> [About this task] Go through the material below and copy each line exactly.
━━━━━━━━━━
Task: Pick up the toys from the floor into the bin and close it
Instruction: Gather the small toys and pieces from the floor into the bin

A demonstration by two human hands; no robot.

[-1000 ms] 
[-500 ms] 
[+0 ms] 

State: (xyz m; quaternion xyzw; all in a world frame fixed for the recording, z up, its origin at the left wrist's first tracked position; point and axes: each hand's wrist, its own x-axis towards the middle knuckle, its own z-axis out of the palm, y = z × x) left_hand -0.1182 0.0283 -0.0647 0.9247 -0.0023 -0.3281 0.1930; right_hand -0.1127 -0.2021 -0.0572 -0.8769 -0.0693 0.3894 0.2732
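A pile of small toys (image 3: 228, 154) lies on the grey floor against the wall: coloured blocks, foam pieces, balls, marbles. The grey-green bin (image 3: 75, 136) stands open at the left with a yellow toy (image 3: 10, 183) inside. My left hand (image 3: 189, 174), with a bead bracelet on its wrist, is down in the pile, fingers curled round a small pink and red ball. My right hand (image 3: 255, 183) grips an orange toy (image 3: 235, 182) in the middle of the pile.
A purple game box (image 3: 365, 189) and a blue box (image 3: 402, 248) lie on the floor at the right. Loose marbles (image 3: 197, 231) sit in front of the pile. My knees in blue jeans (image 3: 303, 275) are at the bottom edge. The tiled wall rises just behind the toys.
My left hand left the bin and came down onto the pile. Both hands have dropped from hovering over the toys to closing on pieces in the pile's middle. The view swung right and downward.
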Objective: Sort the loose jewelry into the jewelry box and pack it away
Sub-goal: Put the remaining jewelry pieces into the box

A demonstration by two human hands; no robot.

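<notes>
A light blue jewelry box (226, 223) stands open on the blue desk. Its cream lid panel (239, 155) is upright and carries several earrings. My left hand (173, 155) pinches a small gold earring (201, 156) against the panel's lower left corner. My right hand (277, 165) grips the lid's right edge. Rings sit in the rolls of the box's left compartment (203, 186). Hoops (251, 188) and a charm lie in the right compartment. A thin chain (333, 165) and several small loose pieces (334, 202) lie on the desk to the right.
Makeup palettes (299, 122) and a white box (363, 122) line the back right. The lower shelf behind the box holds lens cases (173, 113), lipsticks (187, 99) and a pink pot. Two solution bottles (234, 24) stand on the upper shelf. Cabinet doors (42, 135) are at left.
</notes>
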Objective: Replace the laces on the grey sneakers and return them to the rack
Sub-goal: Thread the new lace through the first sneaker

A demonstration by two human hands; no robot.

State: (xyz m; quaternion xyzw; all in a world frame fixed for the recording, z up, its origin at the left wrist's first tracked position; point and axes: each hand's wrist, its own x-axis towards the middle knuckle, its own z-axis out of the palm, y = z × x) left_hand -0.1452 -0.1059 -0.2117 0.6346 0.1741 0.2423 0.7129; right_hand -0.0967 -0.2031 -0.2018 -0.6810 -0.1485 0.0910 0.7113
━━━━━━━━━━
> [Your solution]
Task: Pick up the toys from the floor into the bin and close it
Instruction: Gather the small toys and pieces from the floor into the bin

A demonstration by two human hands; no robot.

[-1000 ms] 
[-500 ms] 
[+0 ms] 

State: (xyz m; quaternion xyzw; all in a world frame fixed for the recording, z up, its origin at the left wrist's first tracked position; point and axes: each hand's wrist, its own x-axis towards the middle knuckle, its own z-axis out of the palm, y = z × x) left_hand -0.1182 0.0283 -0.0647 0.9247 -0.0023 -0.3281 0.1930; right_hand -0.1127 -0.2021 -0.0572 -0.8769 -0.0693 0.3894 0.2732
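A pile of small toys (image 3: 228, 154) lies on the grey floor against the wall: coloured blocks, foam pieces, balls, marbles. The grey-green bin (image 3: 75, 136) stands open at the left with a yellow toy (image 3: 10, 183) inside. My left hand (image 3: 189, 174), with a bead bracelet on its wrist, is down in the pile, fingers curled round a small pink and red ball. My right hand (image 3: 255, 183) grips an orange toy (image 3: 235, 182) in the middle of the pile.
A purple game box (image 3: 365, 189) and a blue box (image 3: 402, 248) lie on the floor at the right. Loose marbles (image 3: 197, 231) sit in front of the pile. My knees in blue jeans (image 3: 303, 275) are at the bottom edge. The tiled wall rises just behind the toys.
My left hand left the bin and came down onto the pile. Both hands have dropped from hovering over the toys to closing on pieces in the pile's middle. The view swung right and downward.
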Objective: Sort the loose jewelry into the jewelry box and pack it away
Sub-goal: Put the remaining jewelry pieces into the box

A demonstration by two human hands; no robot.

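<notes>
A light blue jewelry box (226, 223) stands open on the blue desk. Its cream lid panel (239, 155) is upright and carries several earrings. My left hand (173, 155) pinches a small gold earring (201, 156) against the panel's lower left corner. My right hand (277, 165) grips the lid's right edge. Rings sit in the rolls of the box's left compartment (203, 186). Hoops (251, 188) and a charm lie in the right compartment. A thin chain (333, 165) and several small loose pieces (334, 202) lie on the desk to the right.
Makeup palettes (299, 122) and a white box (363, 122) line the back right. The lower shelf behind the box holds lens cases (173, 113), lipsticks (187, 99) and a pink pot. Two solution bottles (234, 24) stand on the upper shelf. Cabinet doors (42, 135) are at left.
</notes>
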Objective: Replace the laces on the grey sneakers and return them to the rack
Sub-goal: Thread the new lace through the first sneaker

A demonstration by two human hands; no robot.

State: (xyz m; quaternion xyzw; all in a world frame fixed for the recording, z up, its origin at the left wrist's first tracked position; point and axes: each hand's wrist, its own x-axis towards the middle knuckle, its own z-axis out of the palm, y = z × x) left_hand -0.1452 -0.1059 -0.2117 0.6346 0.1741 0.2423 0.7129; right_hand -0.0967 -0.2031 -0.2018 -0.6810 -0.1485 0.0910 0.7113

No additional output is expected for this exercise.